→ What you need to do: Please write out the full listing beneath this line exactly, skipping its images.

-=-=-=-=-

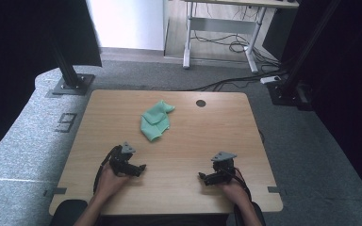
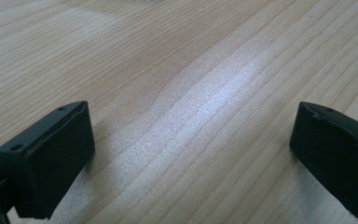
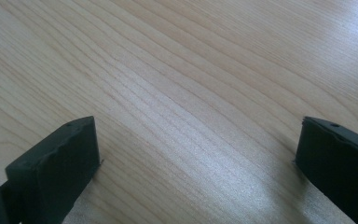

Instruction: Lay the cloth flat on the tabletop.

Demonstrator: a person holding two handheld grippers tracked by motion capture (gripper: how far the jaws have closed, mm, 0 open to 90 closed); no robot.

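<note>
nearest us, our left gripper (image 1: 141,167) and right gripper (image 1: 201,176) rest low on the pale wooden table (image 1: 207,136), both with jaws spread wide and nothing between them. the crumpled mint-green cloth (image 1: 156,121) lies well apart from them, toward the far middle of the table. we judge the work unstarted: reaching and grasping the cloth remain.

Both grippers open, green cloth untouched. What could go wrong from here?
1. The green cloth lies crumpled and folded over itself; a pinch may catch several layers, or only a loose flap.
2. Left gripper and right gripper sit well short of the cloth, so both must reach toward mid-table and might crowd each other there.
</note>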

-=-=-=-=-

→ Result below:
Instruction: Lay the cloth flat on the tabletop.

Demonstrator: a person holding two handheld grippers tracked by motion capture (gripper: how far the jaws have closed, mm, 0 open to 90 closed); no robot.

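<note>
nearest us, our left gripper (image 1: 141,167) and right gripper (image 1: 201,176) rest low on the pale wooden table (image 1: 207,136), both with jaws spread wide and nothing between them. the crumpled mint-green cloth (image 1: 156,121) lies well apart from them, toward the far middle of the table. we judge the work unstarted: reaching and grasping the cloth remain.

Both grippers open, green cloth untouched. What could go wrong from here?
1. The green cloth lies crumpled and folded over itself; a pinch may catch several layers, or only a loose flap.
2. Left gripper and right gripper sit well short of the cloth, so both must reach toward mid-table and might crowd each other there.
</note>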

No more output is required.